- [Exercise requirements]
Give the records again exactly, with every character kept.

- [Source data]
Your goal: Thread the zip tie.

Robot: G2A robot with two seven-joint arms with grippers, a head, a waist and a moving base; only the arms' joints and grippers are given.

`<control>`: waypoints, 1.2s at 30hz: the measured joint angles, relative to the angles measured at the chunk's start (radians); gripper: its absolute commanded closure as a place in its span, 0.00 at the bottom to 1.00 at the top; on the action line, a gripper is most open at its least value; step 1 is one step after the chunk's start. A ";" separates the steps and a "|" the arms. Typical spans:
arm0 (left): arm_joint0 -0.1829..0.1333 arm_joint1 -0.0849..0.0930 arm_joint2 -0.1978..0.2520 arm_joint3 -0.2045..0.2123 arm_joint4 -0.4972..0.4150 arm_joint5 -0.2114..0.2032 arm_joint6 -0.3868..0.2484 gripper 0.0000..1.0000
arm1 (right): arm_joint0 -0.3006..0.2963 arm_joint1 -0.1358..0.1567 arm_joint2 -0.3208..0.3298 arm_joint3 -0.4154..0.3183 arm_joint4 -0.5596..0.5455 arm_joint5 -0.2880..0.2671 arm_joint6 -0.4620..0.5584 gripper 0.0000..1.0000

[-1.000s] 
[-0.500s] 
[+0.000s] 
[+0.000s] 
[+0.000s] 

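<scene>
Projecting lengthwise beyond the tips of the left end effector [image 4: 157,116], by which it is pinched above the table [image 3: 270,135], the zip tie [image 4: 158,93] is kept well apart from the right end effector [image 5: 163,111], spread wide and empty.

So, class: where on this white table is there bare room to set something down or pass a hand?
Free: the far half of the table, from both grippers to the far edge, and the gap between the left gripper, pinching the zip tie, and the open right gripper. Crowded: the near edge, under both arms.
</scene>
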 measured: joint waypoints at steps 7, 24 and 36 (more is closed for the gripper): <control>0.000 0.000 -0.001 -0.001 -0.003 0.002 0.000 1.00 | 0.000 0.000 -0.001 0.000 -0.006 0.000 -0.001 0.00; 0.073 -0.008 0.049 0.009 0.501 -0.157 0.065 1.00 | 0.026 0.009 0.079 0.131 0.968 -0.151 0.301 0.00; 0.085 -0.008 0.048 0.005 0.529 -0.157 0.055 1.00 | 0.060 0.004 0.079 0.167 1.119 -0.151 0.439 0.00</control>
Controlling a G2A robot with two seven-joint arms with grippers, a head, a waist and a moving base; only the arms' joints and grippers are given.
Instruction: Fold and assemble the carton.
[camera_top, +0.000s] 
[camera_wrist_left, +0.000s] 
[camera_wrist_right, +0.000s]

- [Result for this task]
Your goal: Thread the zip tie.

Robot: G2A robot with two seven-joint arms with grippers, a head, a waist and a moving base; only the arms' joints and grippers are given.

`<control>`: waypoints, 1.2s at 30hz: the measured joint angles, relative to the angles measured at the chunk's start (radians); gripper: its absolute commanded closure as a place in its span, 0.00 at the bottom to 1.00 at the top; on the action line, a gripper is most open at its least value; step 1 is one step after the chunk's start. A ";" separates the steps and a "|" the arms. Typical spans:
arm0 (left): arm_joint0 -0.1829..0.1333 arm_joint1 -0.0849..0.0930 arm_joint2 -0.1978..0.2520 arm_joint3 -0.2045..0.2123 arm_joint4 -0.4972..0.4150 arm_joint5 -0.2114..0.2032 arm_joint6 -0.3868..0.2484 gripper 0.0000..1.0000
arm1 (right): arm_joint0 -0.3006..0.2963 arm_joint1 -0.1358..0.1567 arm_joint2 -0.3208..0.3298 arm_joint3 -0.4154..0.3183 arm_joint4 -0.5596..0.5455 arm_joint5 -0.2880..0.2671 arm_joint6 -0.4620..0.5584 gripper 0.0000..1.0000

[-1.000s] 
[-0.500s] 
[+0.000s] 
[+0.000s] 
[+0.000s] 

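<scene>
Projecting lengthwise beyond the tips of the left end effector [image 4: 157,116], by which it is pinched above the table [image 3: 270,135], the zip tie [image 4: 158,93] is kept well apart from the right end effector [image 5: 163,111], spread wide and empty.

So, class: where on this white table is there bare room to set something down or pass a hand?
Free: the far half of the table, from both grippers to the far edge, and the gap between the left gripper, pinching the zip tie, and the open right gripper. Crowded: the near edge, under both arms.
</scene>
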 measured: joint waypoints at steps 7, 24 and 36 (more is closed for the gripper): <control>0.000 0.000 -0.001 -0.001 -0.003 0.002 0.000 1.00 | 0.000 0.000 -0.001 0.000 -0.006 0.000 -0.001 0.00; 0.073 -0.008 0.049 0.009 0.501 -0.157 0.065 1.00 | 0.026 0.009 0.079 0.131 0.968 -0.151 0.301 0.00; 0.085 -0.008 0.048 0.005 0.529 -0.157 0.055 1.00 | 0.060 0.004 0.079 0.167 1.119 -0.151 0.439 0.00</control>
Controlling a G2A robot with two seven-joint arms with grippers, a head, a waist and a moving base; only the arms' joints and grippers are given.
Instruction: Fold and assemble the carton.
[camera_top, +0.000s] 
[camera_wrist_left, +0.000s] 
[camera_wrist_right, +0.000s]

Nothing remains to be added to the output.